Delay SIGTERM of envoy sidecar proxy

Hi guys,

we are using the consul helm chart and are facing issues when doing rolling updates of our nginx gateway. As far as I can see the problem is that the Loadbalancer still sends requests to the pod even after termination is started (Lost requests when doing a rolling update · Issue #43576 · kubernetes/kubernetes · GitHub ). For the nginx container I was able to solve this issue by adding a preStop command like this

                command: ["/bin/sh", "-c", "sleep 5 && /usr/sbin/nginx -s quit"]

The problem now is that we are still getting 502 errors from nginx because the requests to upstream services which are send through the envoy sidecar proxy are failing because it is already shutting down.

Now the questions is how can the SIGTERM of the envoy sidecar be delayed when using the consul helm chart? I only found envoyExtraArgs option but there seems to be no option here Command line options — envoy 1.18.0-dev-fce386 documentation.

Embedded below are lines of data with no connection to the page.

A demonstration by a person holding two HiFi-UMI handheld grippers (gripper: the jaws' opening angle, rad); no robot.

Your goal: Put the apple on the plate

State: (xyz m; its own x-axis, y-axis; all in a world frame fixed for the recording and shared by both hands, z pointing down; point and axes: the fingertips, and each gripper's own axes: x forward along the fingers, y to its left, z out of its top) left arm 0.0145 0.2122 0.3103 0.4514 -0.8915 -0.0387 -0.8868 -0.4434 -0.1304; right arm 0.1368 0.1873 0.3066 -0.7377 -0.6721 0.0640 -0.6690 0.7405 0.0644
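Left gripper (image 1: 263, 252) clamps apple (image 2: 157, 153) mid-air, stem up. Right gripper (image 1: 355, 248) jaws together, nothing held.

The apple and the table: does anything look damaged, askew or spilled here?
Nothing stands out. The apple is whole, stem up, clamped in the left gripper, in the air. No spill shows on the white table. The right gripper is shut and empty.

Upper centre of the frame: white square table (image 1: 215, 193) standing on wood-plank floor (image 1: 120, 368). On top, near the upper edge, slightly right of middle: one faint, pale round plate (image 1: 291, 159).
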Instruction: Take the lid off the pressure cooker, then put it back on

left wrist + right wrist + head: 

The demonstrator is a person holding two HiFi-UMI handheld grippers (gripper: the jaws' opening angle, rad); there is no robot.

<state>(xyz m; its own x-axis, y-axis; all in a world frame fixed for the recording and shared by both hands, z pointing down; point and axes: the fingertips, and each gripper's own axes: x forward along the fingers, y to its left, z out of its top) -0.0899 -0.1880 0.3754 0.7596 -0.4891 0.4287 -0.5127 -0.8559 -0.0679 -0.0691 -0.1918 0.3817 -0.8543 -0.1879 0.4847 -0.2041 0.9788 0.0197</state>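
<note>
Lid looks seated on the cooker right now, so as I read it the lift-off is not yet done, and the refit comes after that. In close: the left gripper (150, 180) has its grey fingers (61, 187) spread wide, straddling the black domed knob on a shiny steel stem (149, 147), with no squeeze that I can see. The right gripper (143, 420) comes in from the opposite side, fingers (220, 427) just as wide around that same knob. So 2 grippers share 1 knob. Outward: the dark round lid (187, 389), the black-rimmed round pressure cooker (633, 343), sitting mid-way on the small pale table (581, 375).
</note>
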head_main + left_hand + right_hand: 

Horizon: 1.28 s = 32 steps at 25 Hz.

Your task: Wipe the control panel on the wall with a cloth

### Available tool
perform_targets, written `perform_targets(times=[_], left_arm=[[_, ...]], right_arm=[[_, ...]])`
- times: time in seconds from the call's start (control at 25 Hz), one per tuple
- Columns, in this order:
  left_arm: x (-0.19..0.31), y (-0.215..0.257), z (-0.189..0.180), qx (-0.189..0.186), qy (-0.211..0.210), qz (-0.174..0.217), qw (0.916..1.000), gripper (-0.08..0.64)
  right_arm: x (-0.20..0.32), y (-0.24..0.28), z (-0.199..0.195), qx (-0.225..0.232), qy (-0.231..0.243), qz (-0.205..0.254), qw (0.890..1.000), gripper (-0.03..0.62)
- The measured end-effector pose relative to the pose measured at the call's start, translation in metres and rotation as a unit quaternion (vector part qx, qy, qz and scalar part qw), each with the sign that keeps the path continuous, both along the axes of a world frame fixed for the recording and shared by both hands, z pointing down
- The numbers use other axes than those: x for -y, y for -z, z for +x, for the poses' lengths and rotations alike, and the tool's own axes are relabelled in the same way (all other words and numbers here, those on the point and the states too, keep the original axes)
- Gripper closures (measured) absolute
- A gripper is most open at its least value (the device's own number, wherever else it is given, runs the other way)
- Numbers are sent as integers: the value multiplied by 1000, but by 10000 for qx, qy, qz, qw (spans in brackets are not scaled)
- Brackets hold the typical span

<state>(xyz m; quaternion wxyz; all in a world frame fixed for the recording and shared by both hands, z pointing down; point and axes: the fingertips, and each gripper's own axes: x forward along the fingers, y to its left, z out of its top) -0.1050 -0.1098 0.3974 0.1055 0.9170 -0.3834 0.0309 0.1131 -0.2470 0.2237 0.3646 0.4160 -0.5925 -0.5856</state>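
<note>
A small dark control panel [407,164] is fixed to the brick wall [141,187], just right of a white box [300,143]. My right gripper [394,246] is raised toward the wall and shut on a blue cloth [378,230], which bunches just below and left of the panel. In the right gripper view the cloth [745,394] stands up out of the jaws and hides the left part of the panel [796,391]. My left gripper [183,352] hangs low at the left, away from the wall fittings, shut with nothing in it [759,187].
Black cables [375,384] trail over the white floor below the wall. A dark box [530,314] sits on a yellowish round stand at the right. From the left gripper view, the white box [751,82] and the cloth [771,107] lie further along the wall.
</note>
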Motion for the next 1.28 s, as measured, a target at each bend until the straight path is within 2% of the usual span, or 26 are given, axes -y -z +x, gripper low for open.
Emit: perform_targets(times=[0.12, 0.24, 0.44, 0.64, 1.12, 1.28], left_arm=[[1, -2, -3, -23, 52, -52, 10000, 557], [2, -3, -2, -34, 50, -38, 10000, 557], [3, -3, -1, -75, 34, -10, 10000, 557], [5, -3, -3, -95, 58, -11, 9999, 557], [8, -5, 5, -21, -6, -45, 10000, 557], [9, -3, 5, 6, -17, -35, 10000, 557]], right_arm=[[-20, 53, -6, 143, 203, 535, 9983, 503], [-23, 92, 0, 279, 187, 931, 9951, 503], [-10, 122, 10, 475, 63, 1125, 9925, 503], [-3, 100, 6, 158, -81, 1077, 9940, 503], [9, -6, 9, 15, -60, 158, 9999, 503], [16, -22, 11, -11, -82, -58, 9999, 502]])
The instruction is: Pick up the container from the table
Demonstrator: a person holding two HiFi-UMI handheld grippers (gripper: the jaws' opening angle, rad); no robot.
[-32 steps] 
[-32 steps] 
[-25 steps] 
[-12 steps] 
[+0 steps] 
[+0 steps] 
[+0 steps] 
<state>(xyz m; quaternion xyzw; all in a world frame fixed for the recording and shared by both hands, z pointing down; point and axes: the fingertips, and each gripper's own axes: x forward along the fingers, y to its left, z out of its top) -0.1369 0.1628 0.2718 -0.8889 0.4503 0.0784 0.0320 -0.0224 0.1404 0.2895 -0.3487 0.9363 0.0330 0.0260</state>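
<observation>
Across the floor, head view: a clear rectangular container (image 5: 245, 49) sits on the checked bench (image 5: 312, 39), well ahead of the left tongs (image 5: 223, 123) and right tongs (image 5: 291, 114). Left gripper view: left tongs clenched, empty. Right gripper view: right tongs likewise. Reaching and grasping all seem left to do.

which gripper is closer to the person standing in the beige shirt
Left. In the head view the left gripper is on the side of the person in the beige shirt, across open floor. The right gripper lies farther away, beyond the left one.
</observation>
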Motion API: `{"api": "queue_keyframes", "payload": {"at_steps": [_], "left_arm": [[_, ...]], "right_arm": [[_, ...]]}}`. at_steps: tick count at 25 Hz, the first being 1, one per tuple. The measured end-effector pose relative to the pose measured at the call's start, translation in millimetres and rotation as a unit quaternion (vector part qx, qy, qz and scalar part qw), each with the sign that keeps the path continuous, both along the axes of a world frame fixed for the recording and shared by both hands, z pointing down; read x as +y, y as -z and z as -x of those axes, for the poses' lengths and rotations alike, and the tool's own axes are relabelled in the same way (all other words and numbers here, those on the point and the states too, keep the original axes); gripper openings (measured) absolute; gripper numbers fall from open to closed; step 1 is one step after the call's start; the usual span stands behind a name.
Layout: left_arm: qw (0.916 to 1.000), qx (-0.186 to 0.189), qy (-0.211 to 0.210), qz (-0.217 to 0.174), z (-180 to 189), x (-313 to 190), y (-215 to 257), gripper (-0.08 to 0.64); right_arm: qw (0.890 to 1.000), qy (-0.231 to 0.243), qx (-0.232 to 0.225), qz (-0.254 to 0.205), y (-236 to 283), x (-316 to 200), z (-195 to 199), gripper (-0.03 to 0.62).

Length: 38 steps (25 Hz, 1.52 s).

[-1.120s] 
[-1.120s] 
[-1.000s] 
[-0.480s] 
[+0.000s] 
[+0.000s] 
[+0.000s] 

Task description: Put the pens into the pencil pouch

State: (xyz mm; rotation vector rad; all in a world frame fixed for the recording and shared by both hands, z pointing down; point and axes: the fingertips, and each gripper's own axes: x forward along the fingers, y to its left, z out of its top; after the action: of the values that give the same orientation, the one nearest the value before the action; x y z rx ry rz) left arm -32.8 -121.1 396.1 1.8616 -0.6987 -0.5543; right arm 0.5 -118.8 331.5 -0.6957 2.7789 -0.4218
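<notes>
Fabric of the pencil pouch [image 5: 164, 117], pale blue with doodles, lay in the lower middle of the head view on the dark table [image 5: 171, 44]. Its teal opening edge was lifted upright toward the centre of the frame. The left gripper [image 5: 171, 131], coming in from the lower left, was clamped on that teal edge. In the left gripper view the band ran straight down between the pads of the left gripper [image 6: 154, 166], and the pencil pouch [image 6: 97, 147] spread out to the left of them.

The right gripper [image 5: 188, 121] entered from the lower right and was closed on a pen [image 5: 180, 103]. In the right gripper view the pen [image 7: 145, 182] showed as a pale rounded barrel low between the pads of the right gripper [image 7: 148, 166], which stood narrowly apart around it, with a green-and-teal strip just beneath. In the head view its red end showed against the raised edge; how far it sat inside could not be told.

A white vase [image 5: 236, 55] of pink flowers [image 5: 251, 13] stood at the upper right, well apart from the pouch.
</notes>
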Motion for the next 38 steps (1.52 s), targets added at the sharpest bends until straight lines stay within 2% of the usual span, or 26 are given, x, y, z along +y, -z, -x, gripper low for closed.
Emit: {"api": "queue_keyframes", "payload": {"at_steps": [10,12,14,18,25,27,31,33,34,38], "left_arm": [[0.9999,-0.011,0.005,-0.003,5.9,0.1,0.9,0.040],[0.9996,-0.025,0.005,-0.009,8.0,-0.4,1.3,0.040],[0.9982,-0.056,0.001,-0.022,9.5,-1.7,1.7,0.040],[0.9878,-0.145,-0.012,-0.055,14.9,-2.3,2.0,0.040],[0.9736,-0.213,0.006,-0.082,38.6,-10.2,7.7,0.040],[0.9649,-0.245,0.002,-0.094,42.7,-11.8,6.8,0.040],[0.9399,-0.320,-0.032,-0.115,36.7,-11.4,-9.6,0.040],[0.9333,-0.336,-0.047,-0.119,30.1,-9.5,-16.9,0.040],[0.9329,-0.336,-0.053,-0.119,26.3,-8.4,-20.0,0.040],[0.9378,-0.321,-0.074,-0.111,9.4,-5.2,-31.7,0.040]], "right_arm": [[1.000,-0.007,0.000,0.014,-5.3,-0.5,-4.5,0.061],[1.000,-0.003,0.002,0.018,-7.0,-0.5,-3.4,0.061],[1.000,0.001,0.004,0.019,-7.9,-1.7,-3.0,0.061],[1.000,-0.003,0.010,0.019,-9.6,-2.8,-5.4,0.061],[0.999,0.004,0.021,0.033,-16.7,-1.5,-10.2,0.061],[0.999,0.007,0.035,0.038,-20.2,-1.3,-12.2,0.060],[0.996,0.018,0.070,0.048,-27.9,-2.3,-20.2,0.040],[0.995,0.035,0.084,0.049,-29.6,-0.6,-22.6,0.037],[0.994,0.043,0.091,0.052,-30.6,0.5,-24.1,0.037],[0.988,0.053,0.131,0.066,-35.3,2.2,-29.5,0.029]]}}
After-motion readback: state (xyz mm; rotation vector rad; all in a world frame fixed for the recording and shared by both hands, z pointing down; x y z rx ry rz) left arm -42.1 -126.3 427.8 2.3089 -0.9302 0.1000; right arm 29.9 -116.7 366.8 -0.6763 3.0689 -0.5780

Istio seems to have the same issue and there are some possible workarounds

Best regards,

Hi Nico,
This definitely seems like something we should fix. Do you mind opening up an issue in the consul-helm repo?

Hi @lkysow,

I am still trying to fully understand this. So currently, envoy has a preStop hook which deregisters the service which sounds good to me but this finishes basically instantly and afterwards k8s sends a SIGTERM to envoy and I guess at this point it will reject any further incoming requests.

I feel like envoy should handle outbound requests of the proxied service as long as the service is still running, e.g. if the service does some cleanup or still needs to send data when terminating. I found this example "while [ $(netstat -plunt | grep tcp | grep -v envoy | wc -l | xargs) -ne 0 ]; do sleep 1; done" which basically delays the shutdown process of envoy until there are no more tcp listeners, this seems a bit hacky though.

I will do some more testing and to verify the behavior and then create an issue on github

Yeah I think this seems like the best behaviour. Sounds good.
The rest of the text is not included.